The people of Texas are informed that, in accordance with a proclamation from the Executive of the United States, all slaves are free. This involves an absolute equality of personal rights and rights of property between former masters and slaves, and the connection heretofore existing between them becomes that between employer and hired labor. The freedmen are advised to remain quietly at their present homes and work for wages. They are informed that they will not be allowed to collect at military posts and that they will not be supported in idleness either there or elsewhere…

A reenactment of that proclamation is held periodically. Here is a video of one: 

Former slaves in Galveston rejoiced in the streets with jubilant celebrations. Juneteenth celebrations began in Texas the following year.

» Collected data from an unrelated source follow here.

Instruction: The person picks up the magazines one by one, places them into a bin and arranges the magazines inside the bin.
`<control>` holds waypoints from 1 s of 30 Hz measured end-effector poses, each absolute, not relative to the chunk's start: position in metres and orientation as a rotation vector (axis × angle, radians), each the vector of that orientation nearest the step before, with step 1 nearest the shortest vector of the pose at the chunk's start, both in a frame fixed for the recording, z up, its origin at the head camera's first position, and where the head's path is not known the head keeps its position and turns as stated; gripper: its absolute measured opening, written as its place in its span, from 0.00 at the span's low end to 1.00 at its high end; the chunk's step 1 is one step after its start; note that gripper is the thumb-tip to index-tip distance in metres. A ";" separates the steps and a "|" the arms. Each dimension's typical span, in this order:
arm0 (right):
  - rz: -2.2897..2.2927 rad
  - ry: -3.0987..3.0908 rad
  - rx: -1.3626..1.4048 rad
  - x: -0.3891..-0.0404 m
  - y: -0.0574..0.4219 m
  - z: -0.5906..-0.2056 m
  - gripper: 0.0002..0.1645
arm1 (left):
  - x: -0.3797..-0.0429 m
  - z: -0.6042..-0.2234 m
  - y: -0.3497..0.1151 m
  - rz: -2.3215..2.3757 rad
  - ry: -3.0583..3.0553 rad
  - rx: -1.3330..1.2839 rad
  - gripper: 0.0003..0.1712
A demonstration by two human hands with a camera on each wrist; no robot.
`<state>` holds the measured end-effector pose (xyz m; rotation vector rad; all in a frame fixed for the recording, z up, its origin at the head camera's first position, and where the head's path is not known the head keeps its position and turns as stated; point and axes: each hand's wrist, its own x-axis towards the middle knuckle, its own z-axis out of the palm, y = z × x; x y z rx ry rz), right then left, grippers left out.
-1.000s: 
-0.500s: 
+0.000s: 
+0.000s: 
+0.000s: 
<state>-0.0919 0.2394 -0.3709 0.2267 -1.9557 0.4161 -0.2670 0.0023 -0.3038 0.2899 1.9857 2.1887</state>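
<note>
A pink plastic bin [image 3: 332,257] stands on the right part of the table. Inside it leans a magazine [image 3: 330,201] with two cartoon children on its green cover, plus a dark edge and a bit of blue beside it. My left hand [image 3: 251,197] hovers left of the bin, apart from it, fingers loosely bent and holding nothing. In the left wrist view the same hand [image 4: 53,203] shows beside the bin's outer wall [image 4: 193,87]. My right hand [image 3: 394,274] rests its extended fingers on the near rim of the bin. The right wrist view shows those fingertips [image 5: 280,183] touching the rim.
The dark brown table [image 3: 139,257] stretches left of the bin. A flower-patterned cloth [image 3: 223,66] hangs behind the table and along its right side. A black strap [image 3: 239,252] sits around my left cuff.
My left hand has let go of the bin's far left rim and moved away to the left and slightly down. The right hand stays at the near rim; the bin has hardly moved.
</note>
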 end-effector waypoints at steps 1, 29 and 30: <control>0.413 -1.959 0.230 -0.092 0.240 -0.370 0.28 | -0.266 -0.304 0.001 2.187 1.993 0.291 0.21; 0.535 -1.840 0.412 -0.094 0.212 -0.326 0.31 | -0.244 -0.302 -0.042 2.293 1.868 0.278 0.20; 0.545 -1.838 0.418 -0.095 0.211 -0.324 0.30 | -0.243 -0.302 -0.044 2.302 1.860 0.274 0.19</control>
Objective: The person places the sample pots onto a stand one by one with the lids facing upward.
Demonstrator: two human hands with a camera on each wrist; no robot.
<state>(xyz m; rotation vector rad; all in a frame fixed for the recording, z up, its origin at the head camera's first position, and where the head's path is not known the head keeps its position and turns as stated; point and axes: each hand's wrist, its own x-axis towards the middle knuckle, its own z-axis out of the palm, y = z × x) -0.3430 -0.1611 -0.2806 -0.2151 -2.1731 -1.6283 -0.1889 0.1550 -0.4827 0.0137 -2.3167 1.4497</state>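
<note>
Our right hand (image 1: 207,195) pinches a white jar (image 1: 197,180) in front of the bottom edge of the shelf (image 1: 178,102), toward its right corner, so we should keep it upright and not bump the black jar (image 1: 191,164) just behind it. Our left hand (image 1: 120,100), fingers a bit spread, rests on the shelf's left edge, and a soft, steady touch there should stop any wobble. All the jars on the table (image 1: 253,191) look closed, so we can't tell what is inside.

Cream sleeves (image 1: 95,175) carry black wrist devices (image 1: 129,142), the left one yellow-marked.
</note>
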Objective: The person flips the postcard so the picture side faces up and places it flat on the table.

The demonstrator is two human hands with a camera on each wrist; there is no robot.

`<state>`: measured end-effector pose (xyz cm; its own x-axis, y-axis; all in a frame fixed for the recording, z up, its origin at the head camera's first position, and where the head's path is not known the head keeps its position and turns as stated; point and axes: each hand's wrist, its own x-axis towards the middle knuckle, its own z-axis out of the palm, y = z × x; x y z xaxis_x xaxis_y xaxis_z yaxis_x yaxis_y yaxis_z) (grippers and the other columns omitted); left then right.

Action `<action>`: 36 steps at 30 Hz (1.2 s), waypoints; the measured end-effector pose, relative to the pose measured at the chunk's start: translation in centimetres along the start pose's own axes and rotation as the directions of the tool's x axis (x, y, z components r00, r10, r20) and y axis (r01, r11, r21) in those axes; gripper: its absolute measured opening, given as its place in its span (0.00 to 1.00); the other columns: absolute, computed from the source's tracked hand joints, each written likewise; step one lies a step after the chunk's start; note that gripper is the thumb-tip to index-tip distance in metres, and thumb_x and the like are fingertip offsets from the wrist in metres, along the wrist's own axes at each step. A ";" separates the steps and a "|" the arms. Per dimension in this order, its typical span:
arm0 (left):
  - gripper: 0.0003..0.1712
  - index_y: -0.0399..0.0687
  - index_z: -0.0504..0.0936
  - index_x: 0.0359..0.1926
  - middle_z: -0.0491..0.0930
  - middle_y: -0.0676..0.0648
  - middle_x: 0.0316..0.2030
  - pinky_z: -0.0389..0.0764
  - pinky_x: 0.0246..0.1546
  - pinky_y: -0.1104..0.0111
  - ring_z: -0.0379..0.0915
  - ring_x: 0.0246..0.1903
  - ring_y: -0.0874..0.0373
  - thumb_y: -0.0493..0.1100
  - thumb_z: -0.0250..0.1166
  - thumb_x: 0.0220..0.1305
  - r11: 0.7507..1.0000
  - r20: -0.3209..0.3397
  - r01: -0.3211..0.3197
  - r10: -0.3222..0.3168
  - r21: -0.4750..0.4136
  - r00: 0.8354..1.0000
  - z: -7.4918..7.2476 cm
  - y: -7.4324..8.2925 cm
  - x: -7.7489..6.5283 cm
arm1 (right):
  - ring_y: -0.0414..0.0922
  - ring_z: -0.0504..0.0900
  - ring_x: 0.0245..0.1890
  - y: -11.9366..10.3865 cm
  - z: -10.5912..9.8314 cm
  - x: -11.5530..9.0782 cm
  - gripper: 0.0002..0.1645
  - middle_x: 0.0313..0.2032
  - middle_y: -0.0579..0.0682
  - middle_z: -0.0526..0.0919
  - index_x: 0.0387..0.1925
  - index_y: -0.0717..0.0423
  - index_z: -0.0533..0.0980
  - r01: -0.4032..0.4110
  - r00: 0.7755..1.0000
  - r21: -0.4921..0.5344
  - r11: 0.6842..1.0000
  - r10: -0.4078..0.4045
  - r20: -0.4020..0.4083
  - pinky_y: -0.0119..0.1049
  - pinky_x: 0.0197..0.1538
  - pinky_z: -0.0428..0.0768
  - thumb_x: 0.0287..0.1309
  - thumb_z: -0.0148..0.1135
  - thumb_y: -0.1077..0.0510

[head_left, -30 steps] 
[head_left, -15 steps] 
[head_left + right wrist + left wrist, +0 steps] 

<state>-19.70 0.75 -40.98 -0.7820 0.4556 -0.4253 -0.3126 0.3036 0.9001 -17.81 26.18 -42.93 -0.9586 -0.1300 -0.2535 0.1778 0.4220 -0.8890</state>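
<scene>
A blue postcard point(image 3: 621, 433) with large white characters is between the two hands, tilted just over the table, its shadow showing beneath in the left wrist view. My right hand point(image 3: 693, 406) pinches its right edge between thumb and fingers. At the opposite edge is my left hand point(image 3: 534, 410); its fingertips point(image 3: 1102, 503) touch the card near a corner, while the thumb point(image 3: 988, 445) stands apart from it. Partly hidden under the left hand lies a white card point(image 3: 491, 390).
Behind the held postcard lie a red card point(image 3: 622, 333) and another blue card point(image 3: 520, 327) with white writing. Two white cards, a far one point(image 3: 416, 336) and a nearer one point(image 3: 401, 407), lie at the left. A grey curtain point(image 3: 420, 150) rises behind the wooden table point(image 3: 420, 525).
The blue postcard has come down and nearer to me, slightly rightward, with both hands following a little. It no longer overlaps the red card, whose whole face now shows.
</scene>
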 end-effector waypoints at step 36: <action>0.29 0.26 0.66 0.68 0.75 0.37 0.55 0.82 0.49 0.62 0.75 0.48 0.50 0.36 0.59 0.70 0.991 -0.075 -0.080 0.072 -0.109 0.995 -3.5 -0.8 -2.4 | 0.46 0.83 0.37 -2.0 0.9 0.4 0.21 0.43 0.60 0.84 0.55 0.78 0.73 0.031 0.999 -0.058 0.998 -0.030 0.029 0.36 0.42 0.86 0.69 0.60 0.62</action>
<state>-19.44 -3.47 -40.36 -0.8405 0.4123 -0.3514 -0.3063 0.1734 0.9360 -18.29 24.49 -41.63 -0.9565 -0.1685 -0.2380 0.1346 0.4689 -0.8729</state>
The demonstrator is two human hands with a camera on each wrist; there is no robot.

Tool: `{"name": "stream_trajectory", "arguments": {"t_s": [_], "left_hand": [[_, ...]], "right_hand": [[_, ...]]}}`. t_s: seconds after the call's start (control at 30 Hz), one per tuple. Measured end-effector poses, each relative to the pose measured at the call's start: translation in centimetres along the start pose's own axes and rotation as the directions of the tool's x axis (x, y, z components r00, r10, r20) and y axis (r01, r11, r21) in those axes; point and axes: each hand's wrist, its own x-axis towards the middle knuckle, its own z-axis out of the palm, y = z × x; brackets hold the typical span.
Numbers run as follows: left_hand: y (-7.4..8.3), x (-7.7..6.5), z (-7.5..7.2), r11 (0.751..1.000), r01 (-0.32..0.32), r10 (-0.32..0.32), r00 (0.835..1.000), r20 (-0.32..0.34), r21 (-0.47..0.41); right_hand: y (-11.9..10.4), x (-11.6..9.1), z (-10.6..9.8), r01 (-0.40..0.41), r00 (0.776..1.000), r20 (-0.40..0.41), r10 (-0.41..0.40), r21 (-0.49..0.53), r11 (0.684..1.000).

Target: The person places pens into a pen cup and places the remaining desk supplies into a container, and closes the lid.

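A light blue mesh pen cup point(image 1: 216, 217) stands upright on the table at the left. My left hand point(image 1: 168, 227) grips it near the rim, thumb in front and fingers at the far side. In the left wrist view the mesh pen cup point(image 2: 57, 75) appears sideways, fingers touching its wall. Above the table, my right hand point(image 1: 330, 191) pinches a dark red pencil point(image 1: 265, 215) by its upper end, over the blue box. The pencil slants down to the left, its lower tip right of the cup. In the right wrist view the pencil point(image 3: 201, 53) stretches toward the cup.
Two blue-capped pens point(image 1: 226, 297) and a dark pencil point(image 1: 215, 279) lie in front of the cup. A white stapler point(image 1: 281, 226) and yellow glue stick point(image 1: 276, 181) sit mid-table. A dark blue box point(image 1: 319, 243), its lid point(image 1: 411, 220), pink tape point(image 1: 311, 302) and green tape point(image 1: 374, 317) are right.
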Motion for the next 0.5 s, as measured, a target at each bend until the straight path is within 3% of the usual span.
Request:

Across many parts of Texas, freed people pooled their funds to purchase land specifically for their communities’ increasingly large Juneteenth gatherings – including Houston’s Emancipation Park, Mexia’s Booker T. Washington Park, and Emancipation Park in Austin.

2017 marks the 152nd Juneteenth celebration. 

Houston Juneteenth celebrations

Galveston Juneteenth celebrations. 

As many of you as were baptized into Christ have clothed yourselves with Christ. There is no longer Jew or Greek, there is no longer slave or free, there is no longer male and female; for all of you are one in Christ Jesus.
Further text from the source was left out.